═════ DATA TO USE
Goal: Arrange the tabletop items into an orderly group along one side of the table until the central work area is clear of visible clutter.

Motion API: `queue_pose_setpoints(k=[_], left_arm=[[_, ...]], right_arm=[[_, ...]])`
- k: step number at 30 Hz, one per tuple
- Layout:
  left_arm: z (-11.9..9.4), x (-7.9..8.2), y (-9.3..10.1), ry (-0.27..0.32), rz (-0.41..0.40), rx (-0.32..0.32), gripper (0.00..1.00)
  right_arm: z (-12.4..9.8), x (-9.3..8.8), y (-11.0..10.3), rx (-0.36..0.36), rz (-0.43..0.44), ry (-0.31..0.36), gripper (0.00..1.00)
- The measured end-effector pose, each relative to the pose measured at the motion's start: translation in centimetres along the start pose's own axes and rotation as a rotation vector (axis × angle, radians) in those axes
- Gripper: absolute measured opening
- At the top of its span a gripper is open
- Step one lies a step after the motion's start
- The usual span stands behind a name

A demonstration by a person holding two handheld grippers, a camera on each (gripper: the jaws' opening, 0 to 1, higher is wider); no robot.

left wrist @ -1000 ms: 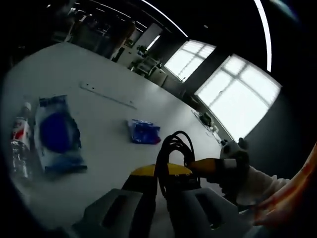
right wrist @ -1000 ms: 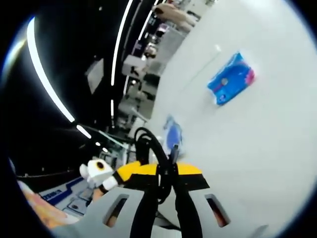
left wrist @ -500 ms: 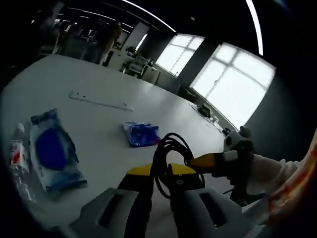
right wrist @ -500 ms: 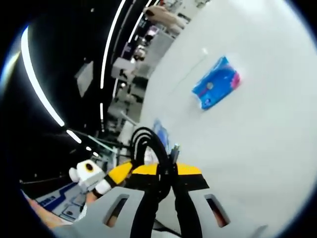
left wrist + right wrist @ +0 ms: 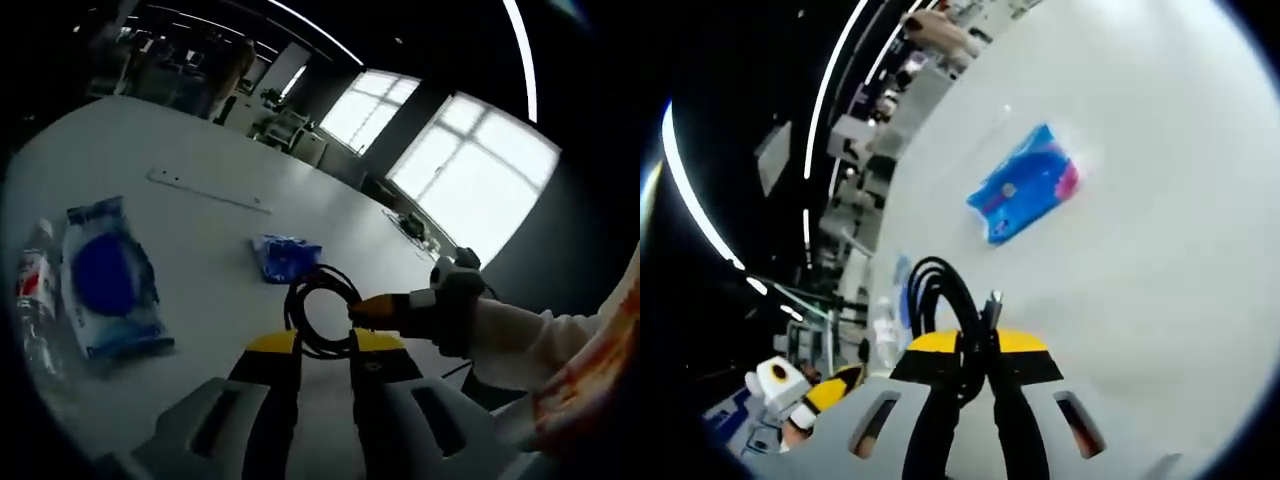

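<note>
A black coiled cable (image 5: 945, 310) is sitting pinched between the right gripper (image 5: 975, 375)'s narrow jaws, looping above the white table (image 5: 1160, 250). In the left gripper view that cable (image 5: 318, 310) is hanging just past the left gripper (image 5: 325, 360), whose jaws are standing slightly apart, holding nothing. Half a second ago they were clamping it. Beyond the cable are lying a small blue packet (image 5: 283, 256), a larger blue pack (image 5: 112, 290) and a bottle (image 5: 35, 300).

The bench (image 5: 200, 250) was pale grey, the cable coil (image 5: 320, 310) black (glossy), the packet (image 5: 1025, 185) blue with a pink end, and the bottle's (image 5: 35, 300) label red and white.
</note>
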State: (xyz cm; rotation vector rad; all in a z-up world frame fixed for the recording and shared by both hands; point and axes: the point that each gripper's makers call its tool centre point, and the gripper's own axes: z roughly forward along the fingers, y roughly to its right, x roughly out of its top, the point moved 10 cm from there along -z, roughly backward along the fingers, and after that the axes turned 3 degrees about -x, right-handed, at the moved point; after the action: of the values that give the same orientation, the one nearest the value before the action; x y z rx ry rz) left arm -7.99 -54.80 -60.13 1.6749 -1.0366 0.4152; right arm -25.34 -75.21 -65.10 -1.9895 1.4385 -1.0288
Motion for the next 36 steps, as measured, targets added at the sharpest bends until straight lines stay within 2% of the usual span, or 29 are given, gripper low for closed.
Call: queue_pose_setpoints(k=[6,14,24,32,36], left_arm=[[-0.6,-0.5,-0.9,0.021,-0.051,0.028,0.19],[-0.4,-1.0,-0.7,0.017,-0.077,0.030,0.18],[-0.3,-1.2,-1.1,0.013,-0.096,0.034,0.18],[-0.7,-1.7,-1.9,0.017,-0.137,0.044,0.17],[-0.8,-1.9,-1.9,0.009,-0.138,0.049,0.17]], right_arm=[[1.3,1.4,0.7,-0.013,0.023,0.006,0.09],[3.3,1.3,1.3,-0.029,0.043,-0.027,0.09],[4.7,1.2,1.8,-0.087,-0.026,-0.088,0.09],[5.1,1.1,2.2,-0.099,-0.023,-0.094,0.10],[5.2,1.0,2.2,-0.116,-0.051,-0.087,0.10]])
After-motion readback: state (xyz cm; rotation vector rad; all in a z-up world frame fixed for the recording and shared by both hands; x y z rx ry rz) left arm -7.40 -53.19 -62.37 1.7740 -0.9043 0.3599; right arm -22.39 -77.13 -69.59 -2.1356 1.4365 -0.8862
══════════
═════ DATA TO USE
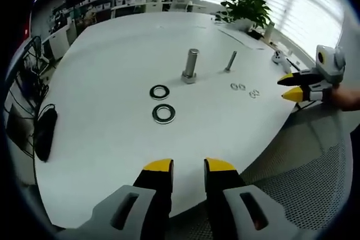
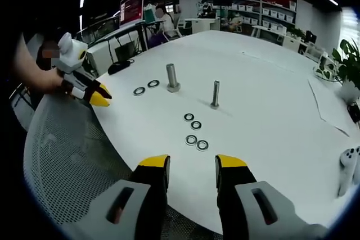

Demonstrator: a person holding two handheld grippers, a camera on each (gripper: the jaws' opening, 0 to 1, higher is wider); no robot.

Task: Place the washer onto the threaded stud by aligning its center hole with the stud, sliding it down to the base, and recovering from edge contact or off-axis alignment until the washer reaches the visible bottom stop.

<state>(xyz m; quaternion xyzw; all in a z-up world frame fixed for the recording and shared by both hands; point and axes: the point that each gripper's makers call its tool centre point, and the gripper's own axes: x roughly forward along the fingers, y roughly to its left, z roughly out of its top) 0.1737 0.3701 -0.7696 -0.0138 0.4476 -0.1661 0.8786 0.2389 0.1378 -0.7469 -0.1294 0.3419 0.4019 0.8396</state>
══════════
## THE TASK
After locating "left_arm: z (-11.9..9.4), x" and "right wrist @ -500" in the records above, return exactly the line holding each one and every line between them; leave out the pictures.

## RESULT OF THE TASK
  left_arm: z (-11.9..9.4), x (-7.9..8.2), y (-9.3..10.1), ry (-0.27..0.32), rz (-0.41..0.40), rx (-0.32..0.32), gripper (0.00..1.00)
  right_arm: z (-12.4..9.8), x (-9.3..8.8), y (-11.0..10.3), rx (-0.36..0.36), rz (-0.43..0.44), ry (-0.31..0.36), gripper (0.00..1.00)
- The measured end-effector pose, each relative to the pose measured at the motion's start: translation in centimetres along the start pose's own axes and rotation as a rotation vector (axis × angle, radians) in those axes
- Gripper: absolute measured opening
- At the top of its span a gripper is open
- Step one lies a step after the motion's start
- The usual span stands behind a name

A demonstration by a person holding two handheld grippers, a camera on each (gripper: the jaws' opening, 0 to 1, higher is wider); no robot.

left wrist @ -1000 ms: 
right wrist @ -1000 ms: 
left wrist @ -500 ms: 
right wrist @ -500 ms: 

This answer is complete.